▶ **To do**
Write out the listing verbatim. No pictures belong in it.

▶ **Input data**
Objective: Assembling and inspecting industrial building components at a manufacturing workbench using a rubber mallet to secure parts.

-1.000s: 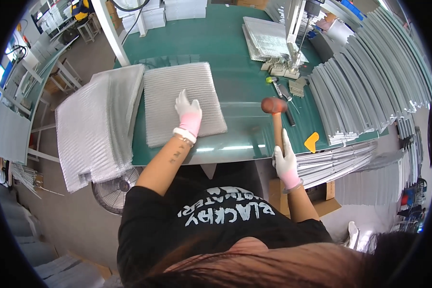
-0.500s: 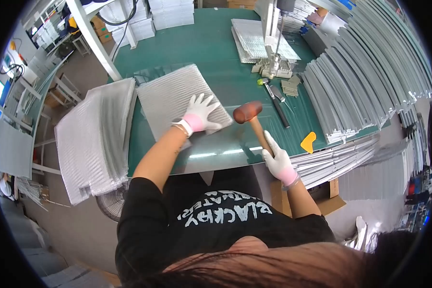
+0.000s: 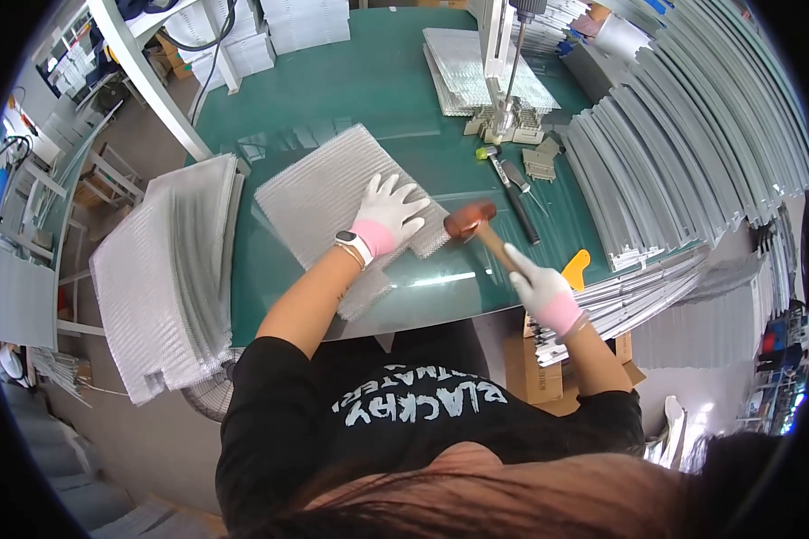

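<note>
My left hand (image 3: 386, 214), in a white glove with a pink cuff, lies with spread fingers on a ribbed, translucent silvery sheet (image 3: 319, 184) on the green table. My right hand (image 3: 544, 292), gloved alike, is wrapped round the wooden handle of a mallet (image 3: 470, 218). The mallet's reddish-brown head is at the sheet's right edge; whether it touches cannot be told. Right of it lies a black-handled hammer (image 3: 520, 202) with a yellow-green tip, and beside that a thin grey-handled tool (image 3: 518, 177).
Ribbed sheets are stacked at the left (image 3: 166, 269). Long rows of grey panels (image 3: 683, 153) line the right side. A press-like stand with a spindle (image 3: 503, 117) stands at the back beside another stack of sheets (image 3: 463, 67). A yellow scraper (image 3: 576, 269) lies near the right edge.
My right hand has brought the mallet head to the sheet's right edge. The sheet's near right corner now has a notch. My left hand has shifted slightly right.
</note>
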`<state>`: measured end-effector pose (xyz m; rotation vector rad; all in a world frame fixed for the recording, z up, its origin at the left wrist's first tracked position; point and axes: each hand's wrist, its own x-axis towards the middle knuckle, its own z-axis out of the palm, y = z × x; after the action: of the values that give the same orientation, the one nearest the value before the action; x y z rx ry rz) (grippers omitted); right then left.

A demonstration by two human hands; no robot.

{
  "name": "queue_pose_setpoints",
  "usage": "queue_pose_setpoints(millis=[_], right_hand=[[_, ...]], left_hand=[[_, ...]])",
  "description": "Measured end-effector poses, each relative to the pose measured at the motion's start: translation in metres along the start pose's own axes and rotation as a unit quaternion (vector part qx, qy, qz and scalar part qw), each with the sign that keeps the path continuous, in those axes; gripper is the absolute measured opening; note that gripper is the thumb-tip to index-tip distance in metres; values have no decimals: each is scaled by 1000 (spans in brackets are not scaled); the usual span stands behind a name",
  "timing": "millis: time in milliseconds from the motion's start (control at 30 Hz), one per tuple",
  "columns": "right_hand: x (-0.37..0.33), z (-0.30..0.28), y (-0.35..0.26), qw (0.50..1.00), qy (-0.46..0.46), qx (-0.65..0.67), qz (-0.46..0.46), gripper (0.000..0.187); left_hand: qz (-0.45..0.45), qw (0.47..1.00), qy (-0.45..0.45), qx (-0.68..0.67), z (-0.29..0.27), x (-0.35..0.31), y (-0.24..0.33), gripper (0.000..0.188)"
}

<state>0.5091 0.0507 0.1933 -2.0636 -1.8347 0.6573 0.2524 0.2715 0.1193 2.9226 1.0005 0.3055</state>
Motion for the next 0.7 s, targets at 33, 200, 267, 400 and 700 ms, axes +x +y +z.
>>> queue_pose_setpoints(millis=[33,200,267,400,700], right_hand=[[-1,-6,1,995,43,82,-30,55],[-6,36,22,989,89,-16,-114,57],[-3,13,2,997,1,-41,-63,57],[-12,8,-21,997,35,68,-32,60],[-25,30,-43,998,6,47,-50,60]], left_hand=[[1,1000,0,-2,2,0,0,46],[2,999,10,-31,6,4,0,45],[0,999,13,-30,9,2,-3,45],[-3,999,13,-37,6,0,-3,45],[-3,999,20,-32,19,0,-10,46]])
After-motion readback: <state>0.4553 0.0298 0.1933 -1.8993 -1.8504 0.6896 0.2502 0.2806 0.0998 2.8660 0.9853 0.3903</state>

▶ **The answer**
Objective: Assembling and inspecting industrial building components at a manufacturing workbench using a rubber mallet to secure parts.

-1.000s: 
-0.500s: 
+0.000s: 

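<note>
My left hand (image 3: 386, 214), in a white glove with a pink cuff, lies with spread fingers on a ribbed, translucent silvery sheet (image 3: 319, 184) on the green table. My right hand (image 3: 544, 292), gloved alike, is wrapped round the wooden handle of a mallet (image 3: 470, 218). The mallet's reddish-brown head is at the sheet's right edge; whether it touches cannot be told. Right of it lies a black-handled hammer (image 3: 520, 202) with a yellow-green tip, and beside that a thin grey-handled tool (image 3: 518, 177).
Ribbed sheets are stacked at the left (image 3: 166, 269). Long rows of grey panels (image 3: 683, 153) line the right side. A press-like stand with a spindle (image 3: 503, 117) stands at the back beside another stack of sheets (image 3: 463, 67). A yellow scraper (image 3: 576, 269) lies near the right edge.
My right hand has brought the mallet head to the sheet's right edge. The sheet's near right corner now has a notch. My left hand has shifted slightly right.
</note>
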`<state>`: measured end-effector pose (xyz m; rotation vector rad; all in a world frame fixed for the recording, z up, its origin at the left wrist's first tracked position; point and axes: each hand's wrist, its own x-axis towards the middle knuckle, its own z-axis out of the palm, y = z × x; after the action: of the values that give the same orientation, the one nearest the value before the action; x y z rx ry rz) (grippers omitted); right then left.

A demonstration by two human hands; no robot.

{
  "name": "queue_pose_setpoints",
  "usage": "queue_pose_setpoints(millis=[_], right_hand=[[_, ...]], left_hand=[[_, ...]])",
  "description": "Measured end-effector poses, each relative to the pose measured at the motion's start: translation in metres along the start pose's own axes and rotation as a unit quaternion (vector part qx, qy, qz and scalar part qw), each with the sign that keeps the path continuous, in those axes; gripper is the absolute measured opening; note that gripper is the thumb-tip to index-tip distance in metres; values have no decimals: each is scaled by 1000 (spans in brackets are not scaled); the usual span stands behind a name",
  "timing": "millis: time in milliseconds from the motion's start (control at 30 Hz), one per tuple",
  "columns": "right_hand: x (-0.37..0.33), z (-0.30..0.28), y (-0.35..0.26), qw (0.50..1.00), qy (-0.46..0.46), qx (-0.65..0.67), qz (-0.46..0.46), gripper (0.000..0.187); left_hand: qz (-0.45..0.45), qw (0.47..1.00), qy (-0.45..0.45), qx (-0.68..0.67), z (-0.29..0.27), x (-0.35..0.31), y (-0.24..0.33), gripper (0.000..0.188)"
}

<state>0.5091 0.0507 0.1933 -2.0636 -1.8347 0.6573 0.2524 0.2715 0.1193 2.9226 1.0005 0.3055</state>
Motion for the next 0.7 s, targets at 33, 200, 267, 400 and 700 ms, axes +x +y +z.
>>> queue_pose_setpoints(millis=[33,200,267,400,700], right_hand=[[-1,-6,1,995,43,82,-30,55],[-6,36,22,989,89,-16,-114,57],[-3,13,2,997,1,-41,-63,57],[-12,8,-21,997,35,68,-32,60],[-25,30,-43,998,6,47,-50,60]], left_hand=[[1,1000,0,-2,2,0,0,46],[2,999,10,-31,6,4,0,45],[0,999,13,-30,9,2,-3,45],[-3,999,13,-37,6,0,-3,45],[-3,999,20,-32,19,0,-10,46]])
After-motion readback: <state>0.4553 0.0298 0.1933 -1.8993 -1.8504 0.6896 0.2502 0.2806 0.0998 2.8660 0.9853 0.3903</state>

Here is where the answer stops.